Newsletter webApril is Sexual Assault Awareness Month. Sexual violence includes a range of actions and behaviors and happens to people of all ages, races, ethnicities, genders, sexual orientations, and incomes. It happens every day. This is a gendered form of violence: in the U.S., one in five women and one in 71 men report experiencing rape at some time in their lives.

For people with a history of sexual trauma, accessing reproductive health care, especially pelvic exams, may trigger PTSD symptoms. The Reproductive Health Access Project teaches techniques of trauma-informed care that can lead to easier pelvic exams for patients who are survivors of sexual violence.

Studies show that trauma survivors want their clinicians to ask about sexual trauma before the exam (that is, while the patient is clothed and seated). During the exam, patients prefer that the clinician listens, anticipates each step of the procedure, and affirms the patient’s control over the exam. For example, giving patients the option of self-inserting the speculum has been shown to lower patients’ anxiety and pain.

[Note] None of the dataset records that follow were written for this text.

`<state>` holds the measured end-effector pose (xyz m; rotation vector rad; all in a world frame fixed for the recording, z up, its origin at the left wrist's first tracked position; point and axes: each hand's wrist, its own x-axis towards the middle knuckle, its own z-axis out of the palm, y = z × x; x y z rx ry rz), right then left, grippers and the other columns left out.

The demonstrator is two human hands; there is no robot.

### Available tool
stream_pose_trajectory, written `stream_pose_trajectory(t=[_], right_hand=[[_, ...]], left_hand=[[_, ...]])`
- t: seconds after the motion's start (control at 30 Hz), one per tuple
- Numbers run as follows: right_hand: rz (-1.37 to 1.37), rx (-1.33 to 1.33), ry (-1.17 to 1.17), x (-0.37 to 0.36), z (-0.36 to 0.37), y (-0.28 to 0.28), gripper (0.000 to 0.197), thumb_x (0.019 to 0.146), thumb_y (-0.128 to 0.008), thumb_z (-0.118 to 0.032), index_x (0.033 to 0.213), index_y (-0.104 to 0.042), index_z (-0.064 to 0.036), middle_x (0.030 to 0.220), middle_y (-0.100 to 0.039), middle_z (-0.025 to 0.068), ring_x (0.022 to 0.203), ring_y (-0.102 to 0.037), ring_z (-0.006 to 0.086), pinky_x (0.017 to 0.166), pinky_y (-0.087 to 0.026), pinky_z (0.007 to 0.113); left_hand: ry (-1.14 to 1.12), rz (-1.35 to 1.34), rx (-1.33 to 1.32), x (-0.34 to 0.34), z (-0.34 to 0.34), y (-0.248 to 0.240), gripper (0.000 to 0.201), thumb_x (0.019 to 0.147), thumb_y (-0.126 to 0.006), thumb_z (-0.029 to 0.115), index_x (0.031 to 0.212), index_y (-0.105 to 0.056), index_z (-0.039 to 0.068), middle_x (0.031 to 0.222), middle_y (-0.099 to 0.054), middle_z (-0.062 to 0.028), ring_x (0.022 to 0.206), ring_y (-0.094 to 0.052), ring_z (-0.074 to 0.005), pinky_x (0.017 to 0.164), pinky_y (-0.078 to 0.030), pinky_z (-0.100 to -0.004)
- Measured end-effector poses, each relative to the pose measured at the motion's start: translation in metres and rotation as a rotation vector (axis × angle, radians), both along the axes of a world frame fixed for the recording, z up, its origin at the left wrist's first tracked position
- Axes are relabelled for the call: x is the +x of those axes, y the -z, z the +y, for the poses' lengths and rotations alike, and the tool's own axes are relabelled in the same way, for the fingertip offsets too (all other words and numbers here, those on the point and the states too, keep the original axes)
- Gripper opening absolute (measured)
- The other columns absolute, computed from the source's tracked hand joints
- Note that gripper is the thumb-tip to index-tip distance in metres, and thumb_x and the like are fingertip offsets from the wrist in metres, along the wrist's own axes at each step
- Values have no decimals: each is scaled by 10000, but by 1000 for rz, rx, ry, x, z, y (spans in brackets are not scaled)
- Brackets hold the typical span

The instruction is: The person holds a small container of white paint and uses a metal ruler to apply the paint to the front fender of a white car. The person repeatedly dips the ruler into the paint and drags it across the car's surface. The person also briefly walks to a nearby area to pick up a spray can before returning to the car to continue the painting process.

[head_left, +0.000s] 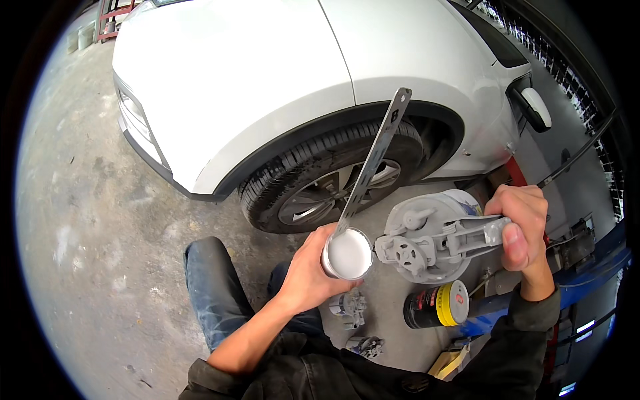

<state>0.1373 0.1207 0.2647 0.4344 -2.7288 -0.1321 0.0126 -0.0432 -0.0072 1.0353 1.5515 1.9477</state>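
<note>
My left hand [310, 270] is wrapped round a clear cup with white paint [349, 255] in it. A flat metal stirring stick [375, 160] with holes and markings stands slanted in the cup, its upper end leaning to the far right. My right hand [521, 223] grips the handle of a paint can's grey, paint-caked pouring lid [433, 243], thumb pressed on the lever. This lid is level with the cup and just right of it, with its spout end toward the cup. Most of the can beneath is hidden by the lid.
A white car [253, 73] with its front wheel [327, 190] stands just beyond my hands. On the floor below are a black-and-yellow can [437, 305] and small grey-crusted containers [349, 307]. A blue metal beam [493, 320] runs at the right.
</note>
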Motion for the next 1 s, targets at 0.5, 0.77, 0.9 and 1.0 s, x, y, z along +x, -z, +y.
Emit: stream_pose_trajectory(t=[0.5, 0.77, 0.9, 1.0], right_hand=[[49, 45, 7, -2, 6, 2, 622, 887, -425, -577, 624, -480, -15, 537, -436, 49, 419, -421, 190, 417, -267, 314], [32, 9, 4, -4, 3, -1, 436, 798, -473, -388, 622, -507, 9, 537, -462, 91, 405, -445, 239, 409, -328, 326], [33, 7, 16, -4, 3, -1, 433, 798, -466, -383, 623, -510, 10, 539, -468, 93, 407, -448, 239, 413, -329, 326], [41, -3, 14, -5, 2, 0, 433, 799, -465, -384, 624, -510, 10, 540, -470, 93, 408, -448, 237, 413, -327, 325]], left_hand=[[42, -50, 8, -1, 5, 4, 839, 604, -881, 177, 1340, -489, 81, 1238, -579, -155, 1166, -574, -316, 1001, -453, -399], [41, -48, -10, -3, 4, 1, 842, 606, -881, 181, 1343, -486, 80, 1232, -580, -147, 1175, -567, -313, 1007, -450, -399], [45, -40, -4, -3, 5, 1, 840, 604, -880, 181, 1342, -490, 79, 1235, -579, -137, 1180, -563, -307, 1011, -447, -396], [43, -48, -1, -3, 5, 2, 837, 606, -879, 181, 1341, -493, 78, 1235, -580, -133, 1180, -561, -303, 1013, -445, -396]])
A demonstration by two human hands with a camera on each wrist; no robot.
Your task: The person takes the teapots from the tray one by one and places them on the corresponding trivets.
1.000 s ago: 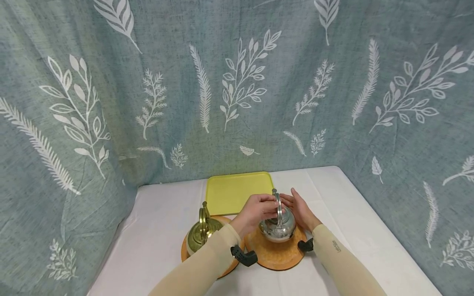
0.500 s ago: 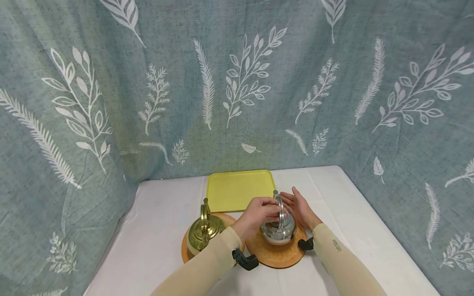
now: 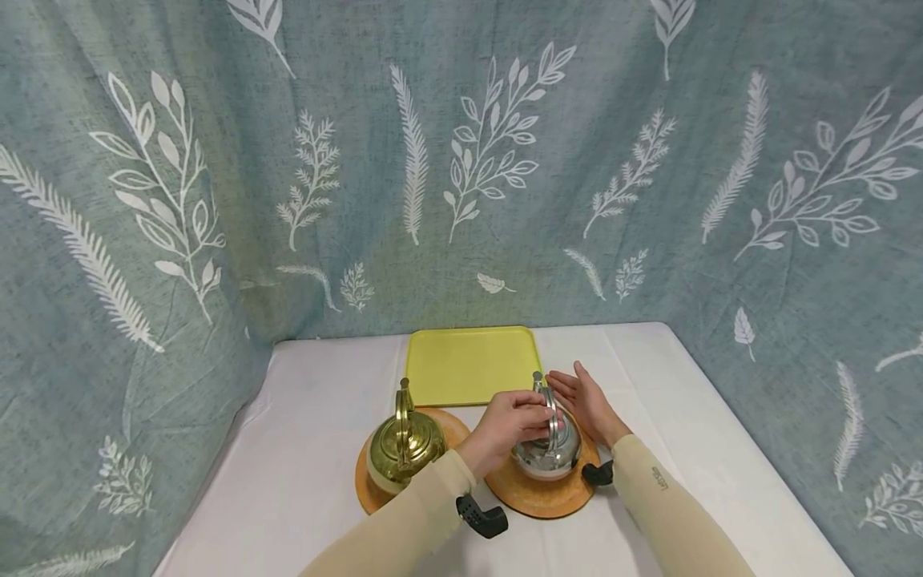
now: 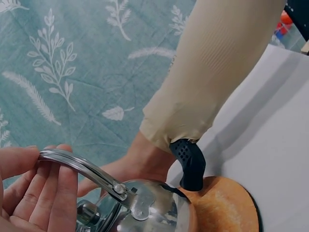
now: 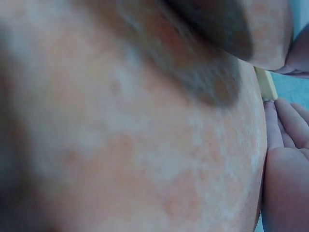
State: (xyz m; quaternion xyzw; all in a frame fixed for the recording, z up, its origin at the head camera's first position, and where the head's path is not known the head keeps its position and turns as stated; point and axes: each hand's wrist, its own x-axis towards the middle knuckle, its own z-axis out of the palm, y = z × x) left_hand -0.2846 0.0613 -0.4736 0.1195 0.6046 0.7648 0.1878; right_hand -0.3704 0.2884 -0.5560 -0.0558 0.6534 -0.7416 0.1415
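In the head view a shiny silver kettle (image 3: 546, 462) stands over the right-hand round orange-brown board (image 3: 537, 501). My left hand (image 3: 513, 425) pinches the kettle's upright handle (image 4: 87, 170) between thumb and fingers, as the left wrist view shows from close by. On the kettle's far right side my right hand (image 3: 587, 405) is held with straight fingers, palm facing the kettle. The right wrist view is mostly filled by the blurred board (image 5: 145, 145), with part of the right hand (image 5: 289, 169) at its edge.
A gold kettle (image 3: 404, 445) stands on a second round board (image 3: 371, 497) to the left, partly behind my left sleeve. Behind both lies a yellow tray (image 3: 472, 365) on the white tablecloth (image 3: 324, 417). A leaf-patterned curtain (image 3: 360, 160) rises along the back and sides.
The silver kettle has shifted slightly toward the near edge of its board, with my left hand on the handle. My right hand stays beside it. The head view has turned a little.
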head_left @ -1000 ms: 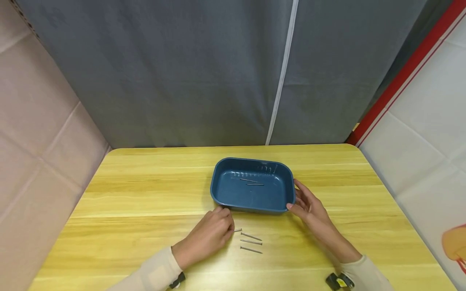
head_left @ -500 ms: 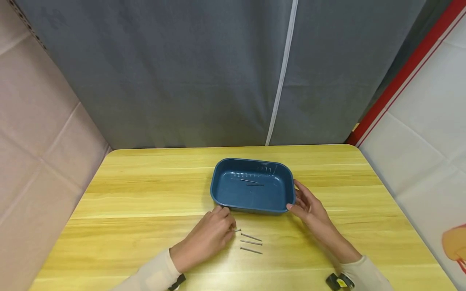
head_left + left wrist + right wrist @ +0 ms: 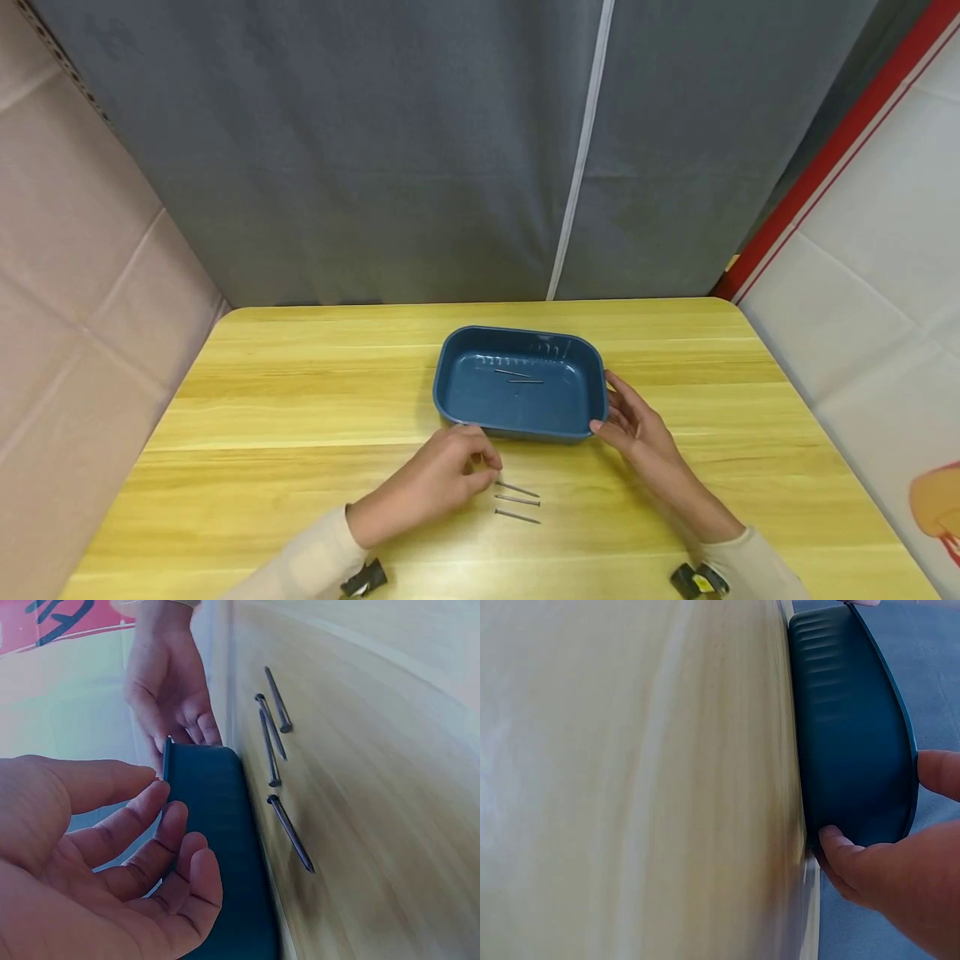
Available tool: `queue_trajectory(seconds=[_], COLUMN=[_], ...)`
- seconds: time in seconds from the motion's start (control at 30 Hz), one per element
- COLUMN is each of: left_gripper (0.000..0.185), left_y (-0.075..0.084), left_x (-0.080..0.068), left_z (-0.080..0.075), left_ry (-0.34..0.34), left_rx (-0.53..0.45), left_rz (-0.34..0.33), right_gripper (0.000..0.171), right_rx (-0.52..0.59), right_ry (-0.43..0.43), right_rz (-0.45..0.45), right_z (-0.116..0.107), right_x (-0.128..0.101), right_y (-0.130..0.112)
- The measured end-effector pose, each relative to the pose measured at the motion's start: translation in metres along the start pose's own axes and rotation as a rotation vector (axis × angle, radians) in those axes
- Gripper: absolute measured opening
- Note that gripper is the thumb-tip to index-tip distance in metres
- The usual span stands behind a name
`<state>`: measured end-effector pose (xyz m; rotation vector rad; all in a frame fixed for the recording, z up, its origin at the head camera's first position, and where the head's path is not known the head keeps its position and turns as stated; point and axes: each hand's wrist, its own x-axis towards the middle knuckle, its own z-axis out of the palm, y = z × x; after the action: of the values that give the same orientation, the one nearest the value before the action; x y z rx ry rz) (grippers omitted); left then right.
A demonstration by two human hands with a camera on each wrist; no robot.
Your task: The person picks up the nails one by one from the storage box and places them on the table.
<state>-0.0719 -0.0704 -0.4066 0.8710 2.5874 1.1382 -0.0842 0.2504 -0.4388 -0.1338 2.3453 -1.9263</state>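
My right hand (image 3: 648,433) holds the right end of a dark blue plastic tray (image 3: 525,437); in the right wrist view its thumb and fingers wrap the tray's corner. Two thin nails (image 3: 525,382) lie on the tray floor. Just in front of the tray's near side is my left hand (image 3: 438,471), fingers loosely bent, with a gap between thumb and forefinger. Nothing shows between its fingers in the left wrist view, where several nails (image 3: 290,834) lie on the table. The head view shows three nails (image 3: 517,501) beside this hand; it hides another.
The wooden table (image 3: 300,383) runs back to a grey curtain (image 3: 375,167). White panels stand at both sides, the right one (image 3: 885,292) edged in red. A dark wrist device (image 3: 364,577) sits at the left cuff.
My left hand has shifted a little to the right and its thumb and forefinger have spread. The nail head that peeked out beside it is now covered. The right hand and tray stay put.
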Motion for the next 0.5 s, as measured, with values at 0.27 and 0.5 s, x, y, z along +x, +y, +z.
queue_trajectory(seconds=[0.27,0.5], left_gripper=[0.004,0.005], left_y=[0.001,0.005], left_x=[0.007,0.015], left_z=[-0.008,-0.016], left_ry=[-0.013,0.009], left_rx=[-0.153,-0.259], left_rz=[-0.042,-0.096], right_gripper=[0.081,0.080], right_rx=[0.005,0.011], right_ry=[0.001,-0.004], right_rz=[0.005,0.002], right_z=[0.000,0.000], right_x=[0.000,0.000], right_y=[0.000,0.001])
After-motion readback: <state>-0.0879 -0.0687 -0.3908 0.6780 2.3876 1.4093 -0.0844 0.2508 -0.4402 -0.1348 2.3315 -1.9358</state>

Patient-centered techniques we teach that lower anxiety include:

  • Establishing rapport before the reproductive health exam. In some cases, this means doing the exam at a separate visit.
  • Inviting the patient to suggest measures that will make them more comfortable with the exam.
  • Allowing a support person to accompany the patient during the exam.
  • Allowing a female patient to choose a female examiner if preferred.
  • Before starting, informing the patient that the exam will stop if they feels uncomfortable. Assuring them that they have control over the pace.
  • Telling the patient about each step of the exam right before it happens.
  • Keeping the patient’s body covered, exposing only the areas being examined.
  • Encouraging the patient to breathe abdominally in order to relax pelvic floor muscles.
  • Resting the unopened speculum against the patient’s vagina so that they can get used to the sensation before the speculum is inserted and opened.
  • Using the smallest possible speculum.
  • Using lubricant.
  • Offering self-insertion of the speculum.
  • Offering frog-leg positioning without stirrups. Call stirrups “foot rests.”

And, most importantly, if the patient does not want to continue the exam, the clinician should stop, inquire about the patient’s needs, and proceed only when the patient is ready.

You can read our Contraceptive Pearl on Trauma-informed Pelvic Exams on our website.   Learn more about sexual violence and about the April campaign to raise awareness to the issue at the National Sexual Violence Resource Center.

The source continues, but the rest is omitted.